Instructions to follow
Copy out the data line by line exactly, from its start to the line bearing "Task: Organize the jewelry", inclusive.
::: Dataset extract :::
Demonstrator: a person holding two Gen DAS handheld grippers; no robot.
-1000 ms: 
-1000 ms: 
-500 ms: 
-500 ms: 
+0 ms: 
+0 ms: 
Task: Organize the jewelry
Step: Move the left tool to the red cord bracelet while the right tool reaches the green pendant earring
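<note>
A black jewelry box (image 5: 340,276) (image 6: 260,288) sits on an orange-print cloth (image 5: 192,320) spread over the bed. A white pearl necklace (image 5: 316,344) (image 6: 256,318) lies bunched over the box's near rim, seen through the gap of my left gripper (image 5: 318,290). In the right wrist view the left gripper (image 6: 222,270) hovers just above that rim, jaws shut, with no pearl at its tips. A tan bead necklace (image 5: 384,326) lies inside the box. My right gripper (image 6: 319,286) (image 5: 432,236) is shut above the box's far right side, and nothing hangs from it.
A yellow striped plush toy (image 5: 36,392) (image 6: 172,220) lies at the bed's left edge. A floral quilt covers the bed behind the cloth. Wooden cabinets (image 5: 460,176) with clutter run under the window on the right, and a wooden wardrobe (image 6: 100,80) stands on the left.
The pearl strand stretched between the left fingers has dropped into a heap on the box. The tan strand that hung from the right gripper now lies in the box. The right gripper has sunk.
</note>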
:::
Answer section
Demonstrator: a person holding two Gen DAS handheld grippers; no robot.
-1000 ms: 
-1000 ms: 
-500 ms: 
-500 ms: 
+0 ms: 
+0 ms: 
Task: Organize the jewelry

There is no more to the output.